How Ultrasonic Cleaners Work

Ultrasonic cleaners are fitted with transducers attached to the bottom and/or sides of a tank filled with the cleaning solution. Transducers are powered by generators and cause the tank bottom to serve as a vibrating membrane at frequencies measured in thousands of cycles per second (kHz), sending sound waves pulsing through the cleaning solution. These waves produce millions of tiny vacuum-filled bubbles that shoot out a powerful jet of liquid when they implode. The force of the implosions, called cavitation, lifts contaminants off workpieces.
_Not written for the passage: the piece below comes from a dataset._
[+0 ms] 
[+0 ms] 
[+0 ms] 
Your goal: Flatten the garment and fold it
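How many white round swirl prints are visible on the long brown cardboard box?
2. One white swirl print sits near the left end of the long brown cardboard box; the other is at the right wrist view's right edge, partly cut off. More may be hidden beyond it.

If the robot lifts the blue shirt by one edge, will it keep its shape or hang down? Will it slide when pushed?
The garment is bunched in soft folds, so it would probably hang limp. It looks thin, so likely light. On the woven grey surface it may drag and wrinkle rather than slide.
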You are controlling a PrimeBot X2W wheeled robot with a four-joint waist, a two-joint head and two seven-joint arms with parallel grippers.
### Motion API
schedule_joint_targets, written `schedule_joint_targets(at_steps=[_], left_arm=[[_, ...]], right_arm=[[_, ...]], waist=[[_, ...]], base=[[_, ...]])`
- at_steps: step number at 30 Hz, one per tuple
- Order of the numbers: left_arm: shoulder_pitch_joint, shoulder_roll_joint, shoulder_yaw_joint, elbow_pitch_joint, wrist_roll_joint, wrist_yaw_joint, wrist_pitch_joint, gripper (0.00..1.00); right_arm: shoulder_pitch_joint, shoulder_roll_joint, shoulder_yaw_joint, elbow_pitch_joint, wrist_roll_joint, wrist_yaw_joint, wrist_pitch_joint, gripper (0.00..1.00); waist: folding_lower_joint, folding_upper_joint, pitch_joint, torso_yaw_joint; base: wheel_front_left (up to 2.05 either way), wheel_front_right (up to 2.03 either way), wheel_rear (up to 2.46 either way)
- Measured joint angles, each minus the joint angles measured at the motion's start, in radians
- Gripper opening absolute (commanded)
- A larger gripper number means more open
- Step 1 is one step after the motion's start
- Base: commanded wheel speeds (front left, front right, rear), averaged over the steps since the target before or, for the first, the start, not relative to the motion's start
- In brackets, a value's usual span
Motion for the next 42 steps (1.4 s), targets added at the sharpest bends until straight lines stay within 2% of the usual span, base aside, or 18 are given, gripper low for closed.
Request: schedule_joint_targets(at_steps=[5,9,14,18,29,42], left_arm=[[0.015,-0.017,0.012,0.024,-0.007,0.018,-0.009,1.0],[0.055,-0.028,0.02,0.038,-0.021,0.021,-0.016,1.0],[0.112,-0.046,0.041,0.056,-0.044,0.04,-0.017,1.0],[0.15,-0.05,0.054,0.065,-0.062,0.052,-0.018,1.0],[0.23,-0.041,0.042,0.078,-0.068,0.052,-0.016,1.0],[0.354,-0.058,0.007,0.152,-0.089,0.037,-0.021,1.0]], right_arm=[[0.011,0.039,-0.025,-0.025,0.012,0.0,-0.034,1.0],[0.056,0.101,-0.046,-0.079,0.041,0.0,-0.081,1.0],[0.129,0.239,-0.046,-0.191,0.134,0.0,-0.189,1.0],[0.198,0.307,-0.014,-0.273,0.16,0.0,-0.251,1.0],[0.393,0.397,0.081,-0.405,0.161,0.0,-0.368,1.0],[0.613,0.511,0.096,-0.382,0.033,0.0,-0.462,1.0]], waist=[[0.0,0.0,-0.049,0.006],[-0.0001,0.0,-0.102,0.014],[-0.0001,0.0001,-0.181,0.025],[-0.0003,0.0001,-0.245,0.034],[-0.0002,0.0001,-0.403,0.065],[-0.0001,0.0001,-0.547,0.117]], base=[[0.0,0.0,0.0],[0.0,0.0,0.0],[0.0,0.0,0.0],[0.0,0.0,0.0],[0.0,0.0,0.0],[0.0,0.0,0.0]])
Shock waves produced by imploding bubbles are discontinuities in pressure and may be on the order of 15,000 to 150,000 psi and at temperatures of 5,000 to 10,000°C (~9,000 to 18,000°F). Yet the process is so fast that sonic cleaning is safe when the correct frequencies are used.

Ultrasonic Cleaner Frequencies

Ultrasonic cleaners are available in several ultrasonic frequencies. Frequencies of 37 and 45 kHz are common and are ideal for the majority of cleaning tasks. Low frequencies such as 25 kHz produce (relatively) large cavitation bubbles that implode more violently against surfaces than smaller bubbles produced at higher frequencies.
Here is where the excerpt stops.